When we think about nonprofit fundraising, we tend to focus on words. On exactly what to say. Exactly when to say it. And exactly how to time the words.
But arguably, the most important part of the asking conversation is silence.
Knowing When to Stop Speaking
In an asking conversation, you get to a point where you’re asking for a specific dollar amount. You and the prospect have visited. You’ve heard her values and her commitments. So you, because of what she’s said, you ask her to give a specific dollar amount to the nonprofit.
And she is silent.
Silence tends to make us feel uncomfortable. Since our assumption is that she must be feeling uncomfortable too, our urge is to fill the silence with more words.
But after you clearly ask a donor prospect for a specific dollar amount, stop talking!
Sales trainings will say things like, “He who speaks first loses.” It’s not that way in nonprofit fundraising. We’re not talking about winners and losers.
In nonprofit fundraising, this silence is about honoring the donor. We’ve just asked her to do something, to take an action she presumably hasn’t taken before.
So our silence honors her. It allows her to hear what was said, process what was asked, and make an answer. Anything you say while she’s processing will be adding confusion into the process.
So keep the ask clear by keeping your mouth shut.
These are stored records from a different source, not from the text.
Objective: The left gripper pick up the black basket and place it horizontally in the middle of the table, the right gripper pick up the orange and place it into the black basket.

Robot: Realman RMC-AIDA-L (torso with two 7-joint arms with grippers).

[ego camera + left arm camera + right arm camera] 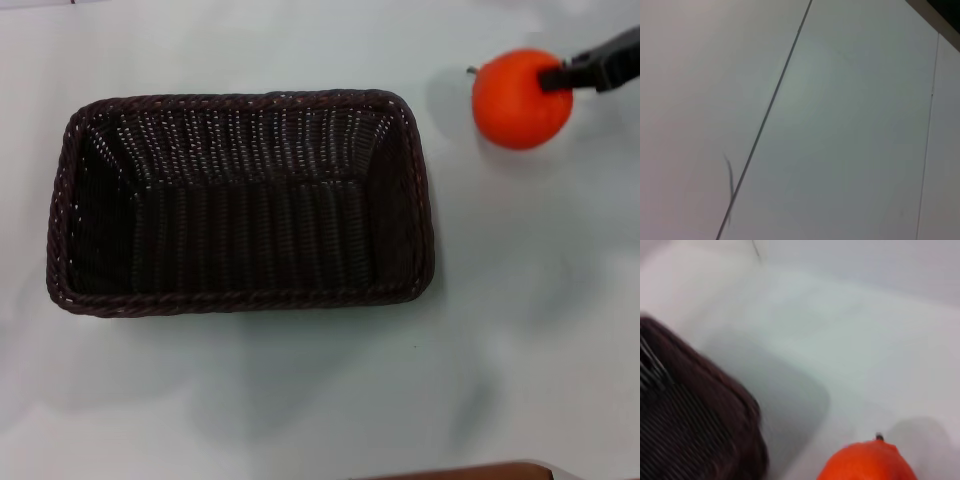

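The black basket (240,205) lay with its long side across the middle of the tabletop (520,330), open side up, nothing inside it. The orange (522,99) was beyond the basket's far right corner, apart from the rim and outside the basket. The right gripper (556,77) reached in from the right edge of the head view, its black tip against the right side of the orange; whether the fruit sat on the tabletop or hung just above it could not be told. In the right wrist view the orange (867,462) appeared close up, with the basket (695,425) corner beside it. The left wrist view showed bare tabletop (840,140) only; the left gripper appeared in no view.
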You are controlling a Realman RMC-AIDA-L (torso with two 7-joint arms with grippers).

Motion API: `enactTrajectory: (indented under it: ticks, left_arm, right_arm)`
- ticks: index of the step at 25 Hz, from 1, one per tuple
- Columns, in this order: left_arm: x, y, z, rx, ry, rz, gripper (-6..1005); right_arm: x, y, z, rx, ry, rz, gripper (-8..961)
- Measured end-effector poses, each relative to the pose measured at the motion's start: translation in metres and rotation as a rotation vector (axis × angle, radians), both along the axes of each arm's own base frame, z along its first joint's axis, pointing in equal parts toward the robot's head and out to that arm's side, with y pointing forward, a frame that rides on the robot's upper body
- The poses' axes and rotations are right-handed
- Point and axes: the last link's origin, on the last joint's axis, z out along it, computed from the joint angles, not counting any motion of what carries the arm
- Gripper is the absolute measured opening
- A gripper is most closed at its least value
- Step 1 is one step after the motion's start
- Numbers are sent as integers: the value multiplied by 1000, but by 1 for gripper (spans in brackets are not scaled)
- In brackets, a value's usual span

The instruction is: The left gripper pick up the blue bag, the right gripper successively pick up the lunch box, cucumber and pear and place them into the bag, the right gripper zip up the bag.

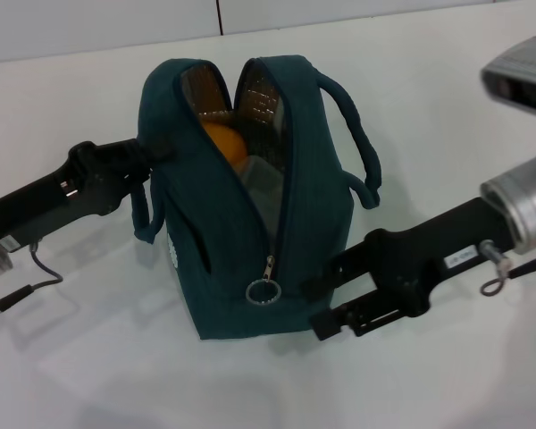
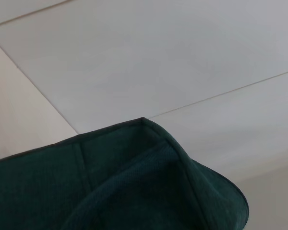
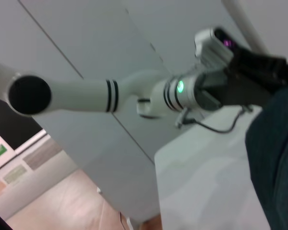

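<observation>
1. Finding the right gripper [image 1: 320, 306] nearest, lying low on the table [image 1: 447, 393] just beside the near right corner of the blue bag [image 1: 223, 259], its jaws standing apart and gripping nothing.
2. Noting the zipper pull [image 1: 262, 290] hanging at the bottom of the near end, close to that gripper; judging the zipping step as pending, with the opening gaping all the way up.
3. Risking a missed grab here: aiming at a small, loose ring lying flat against soft fabric, and possibly pinching cloth instead or nudging the bag sideways.
4. Risking a jam further up: pulling the slider along a track spread wide by the contents, and possibly catching the foil lining [image 1: 259, 98] in the teeth.
5. Looking into the bag standing upright on the table: seeing the lunch box [image 1: 266, 183] sitting low inside and the pear [image 1: 223, 141] resting above it near the mouth; not seeing the cucumber anywhere, so possibly hiding deeper in.
6. Risking the pear bulging into the zipper path and blocking closure.
7. Finding the left gripper [image 1: 152, 150] farther back, apparently clamping the bag's upper left edge; risking the fabric slipping out under the zip pull, letting the bag tip.
</observation>
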Motion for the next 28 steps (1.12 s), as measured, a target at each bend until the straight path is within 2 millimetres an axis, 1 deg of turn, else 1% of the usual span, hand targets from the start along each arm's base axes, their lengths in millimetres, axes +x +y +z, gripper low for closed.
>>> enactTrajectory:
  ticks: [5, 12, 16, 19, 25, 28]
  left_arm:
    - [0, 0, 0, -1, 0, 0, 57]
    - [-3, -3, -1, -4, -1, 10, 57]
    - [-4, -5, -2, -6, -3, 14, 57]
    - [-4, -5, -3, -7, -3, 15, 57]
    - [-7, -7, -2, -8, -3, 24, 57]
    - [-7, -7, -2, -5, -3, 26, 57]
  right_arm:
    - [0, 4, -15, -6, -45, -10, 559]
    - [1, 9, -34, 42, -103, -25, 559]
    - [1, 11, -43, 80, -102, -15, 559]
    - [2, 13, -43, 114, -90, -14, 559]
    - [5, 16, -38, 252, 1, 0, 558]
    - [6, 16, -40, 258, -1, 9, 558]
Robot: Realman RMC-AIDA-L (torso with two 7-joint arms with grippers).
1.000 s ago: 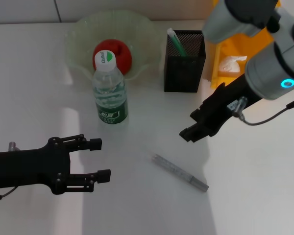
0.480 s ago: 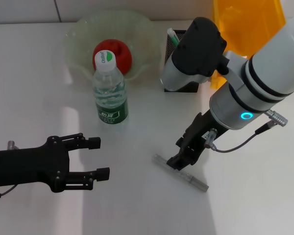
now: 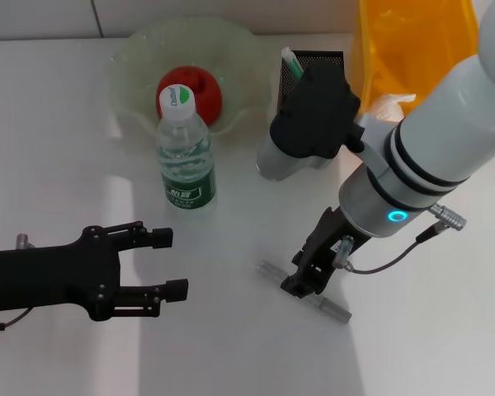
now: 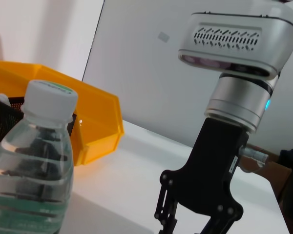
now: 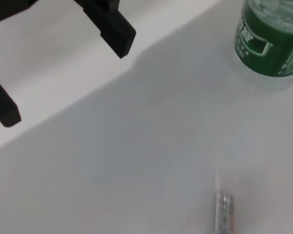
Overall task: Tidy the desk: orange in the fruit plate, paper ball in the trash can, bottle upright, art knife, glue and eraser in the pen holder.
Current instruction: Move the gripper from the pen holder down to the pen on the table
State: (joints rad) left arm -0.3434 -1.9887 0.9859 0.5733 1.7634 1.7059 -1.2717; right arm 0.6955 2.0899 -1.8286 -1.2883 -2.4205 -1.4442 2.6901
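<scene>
The orange lies in the pale-green fruit plate. The bottle stands upright in front of the plate and shows in the left wrist view. A thin silver-grey art knife lies flat on the desk. My right gripper is right over the knife's near end, fingers spread, pointing down. The knife's tip shows in the right wrist view. My left gripper is open and empty, low at the left. The paper ball lies in the yellow trash can. The eraser is out of view.
The black mesh pen holder stands behind my right arm, partly hidden, with a white-and-green stick in it. The trash can stands at the back right beside it. The right wrist view shows the bottle's base.
My right arm has swung from beside the trash can down and left, bringing its gripper onto the art knife. The left gripper has barely moved.
</scene>
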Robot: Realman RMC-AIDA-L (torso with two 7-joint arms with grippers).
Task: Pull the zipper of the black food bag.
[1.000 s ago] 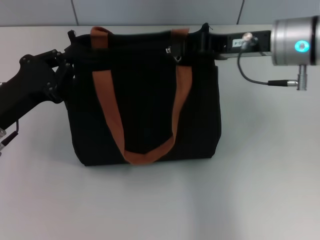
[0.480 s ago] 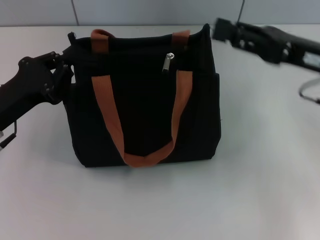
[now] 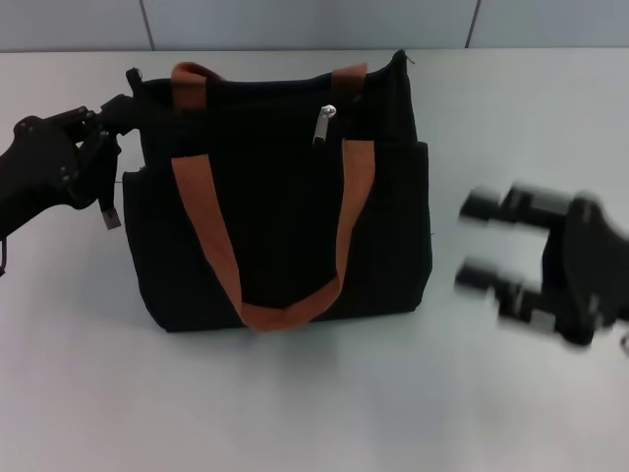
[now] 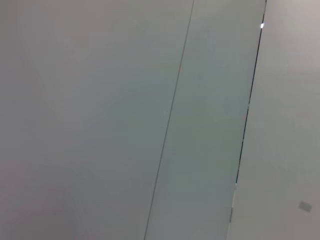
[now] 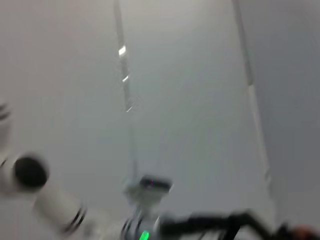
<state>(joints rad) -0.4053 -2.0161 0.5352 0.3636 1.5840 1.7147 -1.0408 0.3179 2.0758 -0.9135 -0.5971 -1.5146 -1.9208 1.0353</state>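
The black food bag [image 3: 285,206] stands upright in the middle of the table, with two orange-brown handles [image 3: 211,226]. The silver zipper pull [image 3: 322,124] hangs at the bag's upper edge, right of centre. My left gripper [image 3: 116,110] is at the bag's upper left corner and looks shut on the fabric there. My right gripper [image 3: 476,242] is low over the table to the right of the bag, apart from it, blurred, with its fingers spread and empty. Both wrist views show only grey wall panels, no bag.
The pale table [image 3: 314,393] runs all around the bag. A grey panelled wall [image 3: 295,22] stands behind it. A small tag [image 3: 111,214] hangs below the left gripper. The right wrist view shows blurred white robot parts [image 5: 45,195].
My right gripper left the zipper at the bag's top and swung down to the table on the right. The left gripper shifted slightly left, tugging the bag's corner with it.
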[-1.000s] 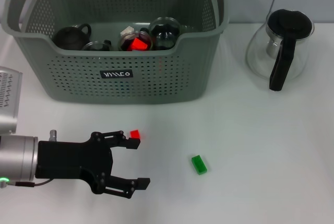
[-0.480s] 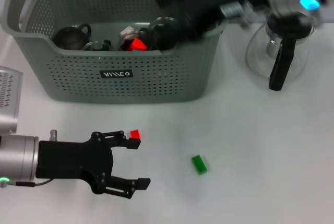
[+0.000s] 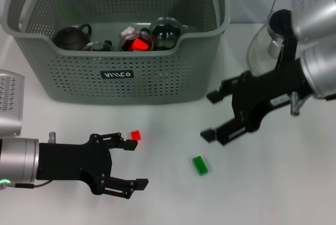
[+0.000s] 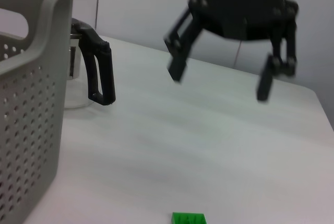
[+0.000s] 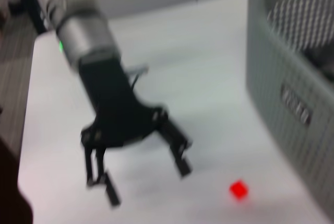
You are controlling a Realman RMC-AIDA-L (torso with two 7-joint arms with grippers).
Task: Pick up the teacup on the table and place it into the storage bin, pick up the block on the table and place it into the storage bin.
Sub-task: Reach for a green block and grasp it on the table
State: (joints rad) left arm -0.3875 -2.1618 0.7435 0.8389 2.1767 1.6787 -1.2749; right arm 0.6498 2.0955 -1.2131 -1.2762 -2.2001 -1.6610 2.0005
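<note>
The right end effector, matte black with angular, jointed fingers, hangs above the table with its fingers spread wide and nothing between them. It sits in front of the storage bin's right corner. Just below its lower fingertip, on the side away from the bin, lies a small green block, a glossy rectangular brick lying flat, also visible at the lower edge of the left wrist view.

The left end effector, the same black, blocky build on a silver cylindrical wrist, hovers low in front of the bin's left half, its fingers also wide apart and holding nothing. A tiny red block, cube-shaped and bright, rests on the table just beside its upper fingertip, between that end effector and the bin's front wall.

The storage bin is a large grey-green plastic basket with rounded corners, walls perforated in regular rows of small holes, orange handle tops and a small black label with white lettering on its front. Inside it sit a dark rounded teacup with a loop handle, clear glass cups and a red piece.

To the right of the bin stands a clear glass pot with a black lid and a curved black handle.
</note>
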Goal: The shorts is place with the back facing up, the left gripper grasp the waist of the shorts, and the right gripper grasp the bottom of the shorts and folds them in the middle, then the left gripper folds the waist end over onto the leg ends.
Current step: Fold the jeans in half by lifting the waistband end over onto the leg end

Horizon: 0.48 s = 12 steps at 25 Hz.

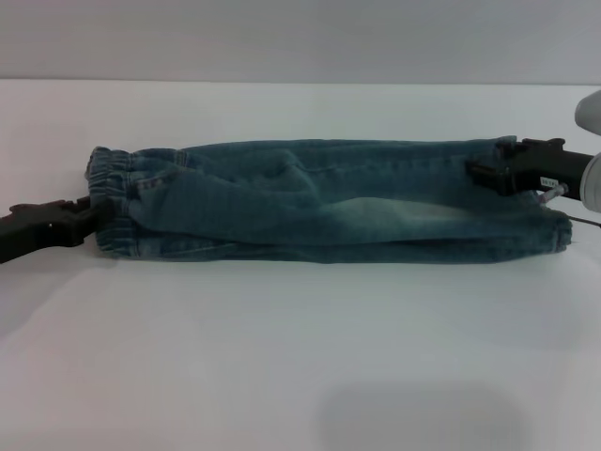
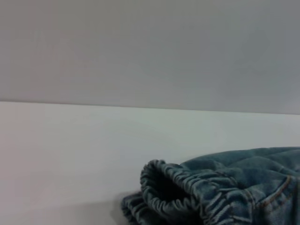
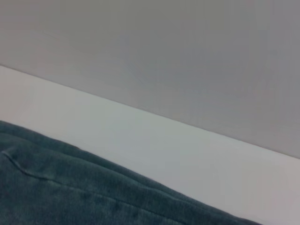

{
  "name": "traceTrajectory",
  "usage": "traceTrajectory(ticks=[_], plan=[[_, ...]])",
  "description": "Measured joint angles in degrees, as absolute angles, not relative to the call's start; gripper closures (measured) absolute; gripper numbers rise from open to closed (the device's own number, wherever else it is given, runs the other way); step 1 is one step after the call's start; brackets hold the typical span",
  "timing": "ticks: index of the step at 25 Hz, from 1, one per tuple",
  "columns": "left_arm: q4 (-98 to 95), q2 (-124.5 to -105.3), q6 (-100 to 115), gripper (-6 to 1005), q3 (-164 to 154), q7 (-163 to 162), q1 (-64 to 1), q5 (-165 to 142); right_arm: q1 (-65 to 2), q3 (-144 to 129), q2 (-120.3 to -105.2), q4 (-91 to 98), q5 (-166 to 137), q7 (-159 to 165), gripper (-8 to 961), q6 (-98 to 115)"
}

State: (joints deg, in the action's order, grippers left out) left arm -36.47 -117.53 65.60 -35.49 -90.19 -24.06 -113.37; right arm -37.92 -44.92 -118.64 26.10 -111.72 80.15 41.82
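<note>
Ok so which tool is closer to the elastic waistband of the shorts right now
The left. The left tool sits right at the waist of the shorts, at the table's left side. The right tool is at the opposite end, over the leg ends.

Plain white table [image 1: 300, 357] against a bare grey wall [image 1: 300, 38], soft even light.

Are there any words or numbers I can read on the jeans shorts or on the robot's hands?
No readable words or numbers anywhere.
The right tool at the leg ends carries a small white label, too blurred to read.
The shorts show only plain denim; no print is visible.
The left tool at the waist has no markings.
</note>
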Motion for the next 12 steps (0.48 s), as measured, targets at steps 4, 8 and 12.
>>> traceTrajectory(ticks=[4,8,12], plan=[[-36.54,-117.42,66.51,681,-35.65,-90.98,-24.07,-113.35,-37.89,-44.91,-118.64,26.09,-111.7,80.15,433,41.83],[-36.72,-117.48,67.52,835,-35.37,-90.95,-23.87,-112.87,-37.88,-44.91,-118.64,26.1,-111.7,80.15,432,41.81],[-36.95,-117.46,68.74,901,-35.31,-90.61,-23.51,-111.33,-37.88,-44.91,-118.68,26.1,-111.65,80.15,432,41.54]])
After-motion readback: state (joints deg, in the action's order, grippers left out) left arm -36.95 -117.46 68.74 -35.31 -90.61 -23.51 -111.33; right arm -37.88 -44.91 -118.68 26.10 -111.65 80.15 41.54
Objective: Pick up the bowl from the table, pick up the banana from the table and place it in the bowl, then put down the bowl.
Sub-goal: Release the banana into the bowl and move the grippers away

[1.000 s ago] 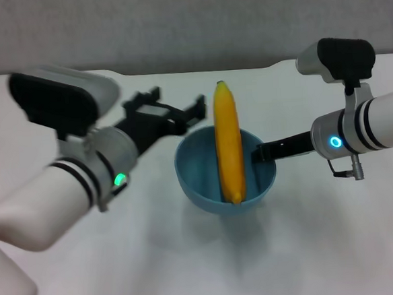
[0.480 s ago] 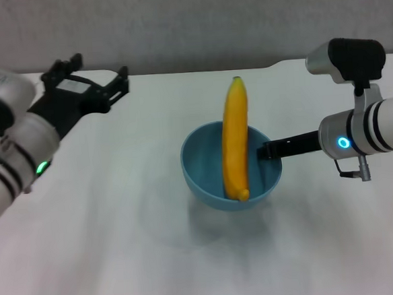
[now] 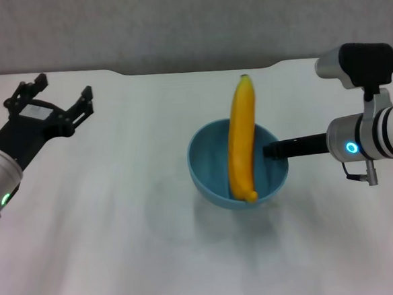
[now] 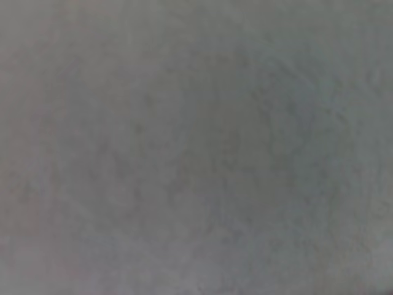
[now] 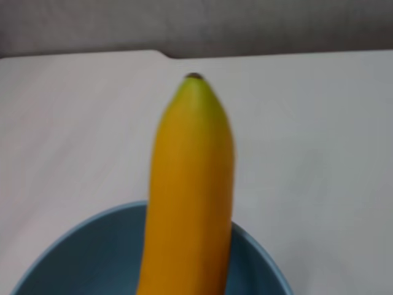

She Who Asks the Questions Controls the Conversation
Too often, silence after the ask feels like losing control of the conversation. We mistakently think that filling the void with words helps us stay in control. But in reality, she who asks the questions controls the conversation.
Marc Pitman Tweet
You’ve just asked a question. And you’ll have more questions to ask as you continue the conversation. You just don’t know what questions to ask yet. The only way you’ll know, is when she speaks.
So as you go about preparing for your fundraising ask, in addition to practicing your words, be sure to practice your silence. Because your silence after a clear ask will help you raise even more money than just asking alone.